In the past few years marathons have become too mainstream, triathlons have become too tame and the Iron Man just isn’t enough. So what does the modern day adrenaline junky want? The answer to this is simple. Mud. Sweat. Ice. Fire. Electricity. So why not throw all of these elements into one event and truly see how hard-core people are? Well, they did.
The first Spartan Race, aimed to see if people are as tough as the historical 300 that stood at Thermopylae, took place in 2010 inspired by the spirit of the Death Race. The race length varies, stretching from 1 to 26 miles, and offering a variety of difficulties: Sprint, Super and Beasts (which we here at Predator like the sound of). The course offers a variety of obstacles through the duration, testing not only the contestants’ endurance and strength, but also their camaraderie towards their fellow Spartans. Their signature obstacles include;
– The Object Carry: Spartans must carry a tyre, rock-filled bucket or sandbag weighing up to 70 pounds.
– The Tyrolean Traverse: Spartans must traverse a rope that is hung over a body of water. If competitors cannot climb the rope they have an icy swim ahead of them.
– The Gladiator Arena: Once the Spartans approach the finish line, they face one final trial of strength. The Spartans must pass through the onslaught of gladiators who aim to knock down the runners with their pugil sticks.
The Object Carry The Gladiator Arena
So what sets the Spartan Race apart from your average obstacle course? To put it simply, the Spartan Ethos. The Spartan Race offers coaching in which participants are pushed to become, in their own words, ‘better humans.’ The coaching aims to direct members to become more physically active and lead a healthier lifestyle. This incorporates pushing their bodies to the limit, mastering their emotions, knowing their strengths and weaknesses and living life to its fullest. After completion of the coaching, members should leave feeling both mentally and physically stronger and be able to live each day with a can-do attitude.
Not sparked your interest?
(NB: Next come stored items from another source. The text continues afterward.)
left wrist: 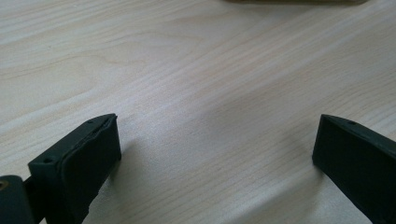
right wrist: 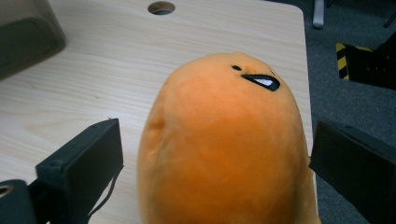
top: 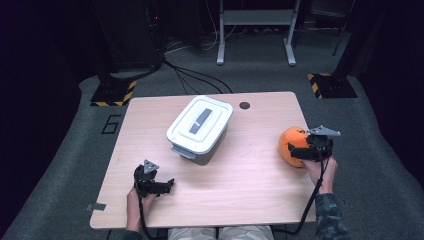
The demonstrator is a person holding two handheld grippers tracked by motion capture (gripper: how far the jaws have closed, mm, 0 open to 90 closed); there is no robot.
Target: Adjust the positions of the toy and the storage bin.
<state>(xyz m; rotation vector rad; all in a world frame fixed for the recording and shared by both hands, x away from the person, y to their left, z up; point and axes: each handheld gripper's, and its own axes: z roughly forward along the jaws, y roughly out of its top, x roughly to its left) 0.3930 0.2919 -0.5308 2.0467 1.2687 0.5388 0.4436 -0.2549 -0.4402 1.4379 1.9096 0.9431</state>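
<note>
orange plush toy [right wrist: 224, 144] sits between right gripper [right wrist: 215, 154] spread jaws, unpinched; left gripper [left wrist: 215, 154] gapes

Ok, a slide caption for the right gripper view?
Right gripper open around an orange plush toy near the table edge.

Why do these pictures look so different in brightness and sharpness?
High view: the table is lit, the room around it dark. Left gripper view: jaws cast soft shadows on pale wood. Right gripper view: the orange plush toy sits close, its near part slightly soft.
</note>
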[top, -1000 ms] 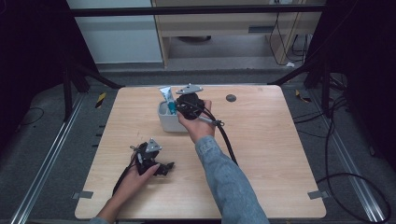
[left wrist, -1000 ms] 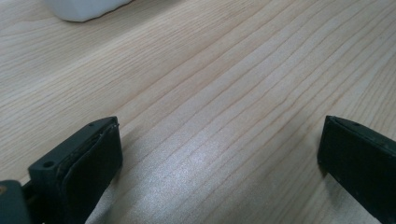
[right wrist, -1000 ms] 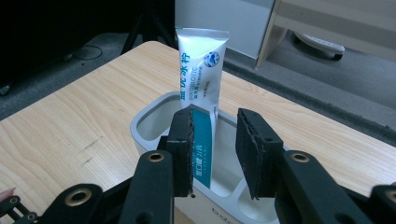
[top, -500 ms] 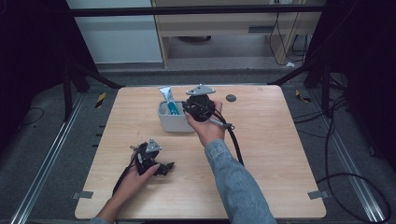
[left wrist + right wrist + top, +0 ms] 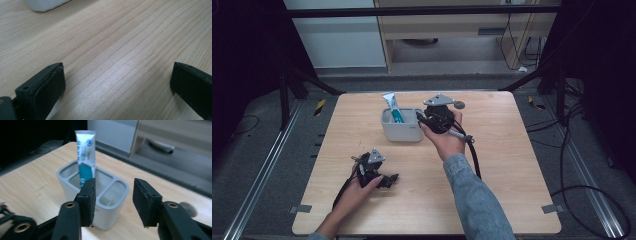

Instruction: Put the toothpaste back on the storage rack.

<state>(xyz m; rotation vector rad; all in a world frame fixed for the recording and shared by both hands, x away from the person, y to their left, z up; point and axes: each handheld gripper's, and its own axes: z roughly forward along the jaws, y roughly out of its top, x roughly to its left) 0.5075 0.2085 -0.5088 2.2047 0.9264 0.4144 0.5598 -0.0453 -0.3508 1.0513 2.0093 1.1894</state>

Well never fear, if you feel you have already mastered those qualities then you’ll be pleased to hear of the purse up for grabs. In 2013 the Spartan Race launched a Spartan Race World Championships, where the toughest Spartans were invited to compete for a $250,000 cash prize… and obviously the chance to be known as The Toughest Spartan in the world.
So what separates the Tough Mudder from the Spartan Race? Honestly, very little. The Tough Mudder promotes the same qualities as that of the Spartan Race, to aid people into becoming physically and mentally stronger. It aims to push people to set goals in their life and overcome obstacles along the way through teamwork, determination and perseverance. Similarly they offer an elite competition, The Toughest Mudder, which invites the top-ranking men, women and team to compete for a cash prize of $15,000.
That being said there are certain qualities that set the Tough Mudder apart from The Spartan Race and other courses. It pushes certain values that have been shadowed in today’s society by the online environment, values such as real-life experiences with family, friends, co-workers and fellow participants. The Tough Mudder pushes you to step away from your computer, put down your phone and create memories with those close to you and meet people with similar interests. They push the idea that it is not a race in which people aim to set the best course time, but instead a challenge where teamwork and camaraderie is at the forefront.
The Mudder also characterises itself as a military assault course through its crafted design by the British Special Forces and aims to test participant’s strengths and fears such as fire, water and heights. Some of their signature obstacles are:
– The Boa Constrictor: Runners must work their way through narrow pipes and mud
– Arctic Enema: Participants must plunge into a dumpster filled with ice and water, submerge themselves and swim under a plank and pull themselves out on the other side.
– Electroshock Therapy: Runners must make their way through a field of mud whilst trying to avoid live wires hanging overhead.
Boa Constrictor Arctic Enigma
Both events support a selection of charities. The Spartan Race partnered itself with Home for Heroes in 2011, a national American organisation committed to helping those who have been wounded fighting for their country. The organisation aimed to build a ‘Spartan’ home for the soldiers who had been injured whilst at war, through donations from participants. The Tough Mudder supports charities depending on the location of the event held. These charities include; Wounded Warrior Project (United States), Wounded Warriors Canada, Help for Heroes (United Kingdom) and Legacy (Australia). Tough Mudder incentivises participants to raise money for the raise to be donated to the relevant charities. For example in the UK the Tough Mudder offers a £20 rebate to anyone who raises over £120 for Help for Heroes.
But why have these events become so popular? One can speculate over this question as there is no definitive answer. In my personal opinion it is a combination of the challenge itself and the social environment. Unlike a marathon, where runners envelop themselves in their own world and play music as a motivator over the 26 miles, these events promote team work, where participants are pushed to team up to overcome the most difficult of physical activities. The focus isn’t on time, the focus is on overcoming the physical and mental challenges the courses have to offer and helping others to overcome these challenges.